Hawthorn had disappeared up amongst the nearby trees for a while, most likely to cry himself out in privacy. When he returned, he lay down in his bunk with his back to the room. As his hands loosened in deep sleep, the kit escaped his grip and went to hide in the stores. Bo went out to take a walk up and down the row of boats and talk with the few other men, some older like himself, one with a broken arm, left to watch over them. Hod, detailed as Bo’s supporter as well as boat guard, tagged along.

Alder’s head came up from an uncomfortable doze. He didn’t look crisp and handsome anymore, sitting on a stool with his back to his hitching post, just strained and exhausted. Fawn wondered if he’d often been sent out on decoy duty because his clean looks and glib tongue reassured folks. His eyes shifted in the lantern light, a furtive gleam, then focused on Berry.

“I couldn’t escape,” he said. “You don’t know what Crane does to deserters.”

Berry stared across at him from her place at the table, but said nothing. Fawn ceased fiddling uselessly with her sewing kit and wondering if she would have to sew up live skin and flesh with it, and turned in her chair to watch them both. “Just what does this Crane do to deserters?” she asked at last, when Berry didn’t.

“He’s clever, horrible clever. One or two he’s killed outright in arguments, but mostly, if a fellow or a couple of fellows demand to leave his gang, he pretends to let them. He lets ’em load up with their pick of goods, their share, the lightest and most valuable, then trails after ’em in secret. You can’t get away from his groundsense. Ambushes ’em, kills ’em, hides the goods for himself. Nobody back at camp even knows. You can’t get out alive.”

It seemed almost inadvertent justice to Fawn. With a few hitches. She glanced up, wondering if Berry spotted them, too. “If it’s so secret, how do you know? ’Cause it seems to me Crane wouldn’t be doing all this ambushin’ and buryin’ by himself.”

Alder shot her a glance of dislike.

“How come there’s any bandits left?” Fawn went on. “Or is that Crane’s plan, to be the last one left at the end?”

“Men drift in. Like the Drum brothers. Sometimes he recruits from captives. Like Skink.”

And like Alder? Fawn wondered if she wanted to ask how in front of Berry. Maybe not. She suspected Bo already knew, from that earlier interrogation that had left the men all so grim. And there would likely be other witnesses taken alive to tell the tale tomorrow.

“I tried to save you,” Alder went on, looking longingly at Berry. “Out there today, I tried everything I could think of to get you to go on. I always tried to save as many as I could, when I was put on catching duty.
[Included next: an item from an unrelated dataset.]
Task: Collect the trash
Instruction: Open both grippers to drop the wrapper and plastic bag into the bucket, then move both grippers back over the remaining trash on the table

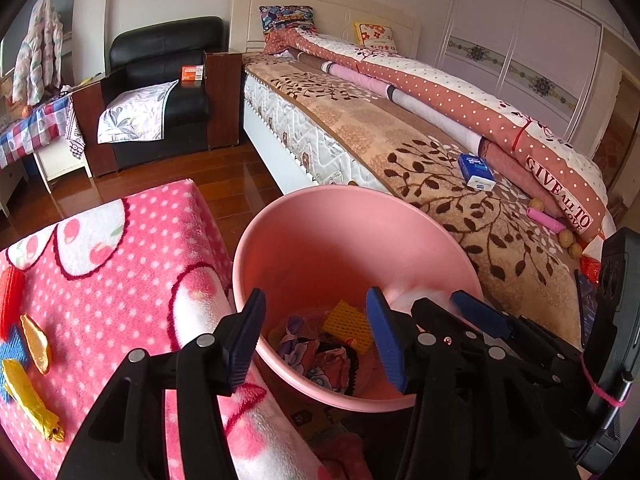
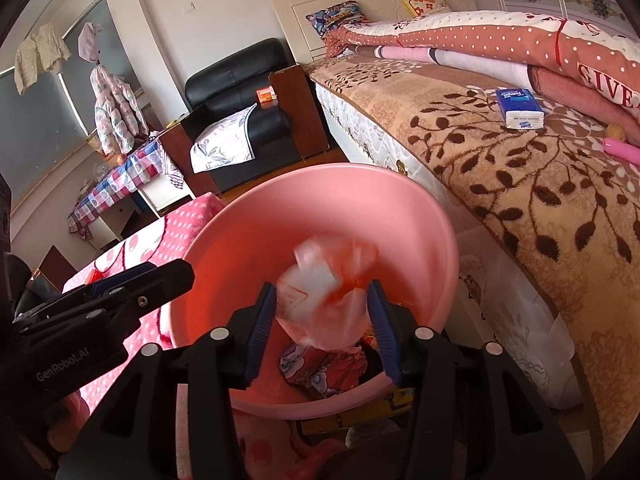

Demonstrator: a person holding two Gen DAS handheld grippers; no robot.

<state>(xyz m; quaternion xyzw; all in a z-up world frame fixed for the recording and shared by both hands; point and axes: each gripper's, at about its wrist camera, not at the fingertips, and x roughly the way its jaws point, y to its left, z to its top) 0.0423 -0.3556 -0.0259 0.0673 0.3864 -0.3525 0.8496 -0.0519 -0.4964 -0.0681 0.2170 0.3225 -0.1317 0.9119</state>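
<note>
Trash bag [image 2: 326,300]: white-and-orange, blurred, between the right gripper [image 2: 322,330] fingers, over the pink bin [image 2: 400,208]; pad contact unclear.
Left gripper [image 1: 316,344]: fingers spread wide, nothing between them, bin mouth just beyond.
Bin contents: yellow mesh piece [image 1: 348,322], crumpled wrappers below the fingertips.

My left gripper [image 1: 316,340] tilts downward, jaws wide and empty; my right gripper [image 2: 322,328] tilts downward, jaws parted.
</note>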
Boats with families, women or children, I waved them on.”

Likely they were also the poorer boats, Fawn suspected. “Bed boats?” she inquired.

Alder flinched. “We never got any of those,” he mumbled. Berry’s gaze flicked up.

If Crane was as clever and evil as Alder said, more likely he let the women in to ply their trade, loaded them up with presents, and disposed of them on their exit just like his deserters. Or else word of the lucrative Cavern Tavern would have trickled out in at least some channels before this, and Berry had not overlooked the bed boats in her inquiries. But it was undoubtedly true that Alder had tried frantically to convince Berry to go on.

His voice grew lower, more desperately persuasive. “But we could get away now, you and me. When I saw you, it was like I woke up from a yearlong nightmare. I was so afraid for you—I would never have let Crane have you. I never imagined you’d rescue me. But see, I know where some of Crane’s caches are. If we slipped away now, tonight, while the others are busy, we could both go back to Clearcreek rich and never have to go on the river no more. I never want to see the river again; it’s been the ruination of me. We could wipe all this out like a bad dream and start over.”

“Is that what you was plannin’ to bring back to me?” said Berry in a scraped voice, staring down at her clenched hands. “Bags of coin soaked in murdered folks’ blood?”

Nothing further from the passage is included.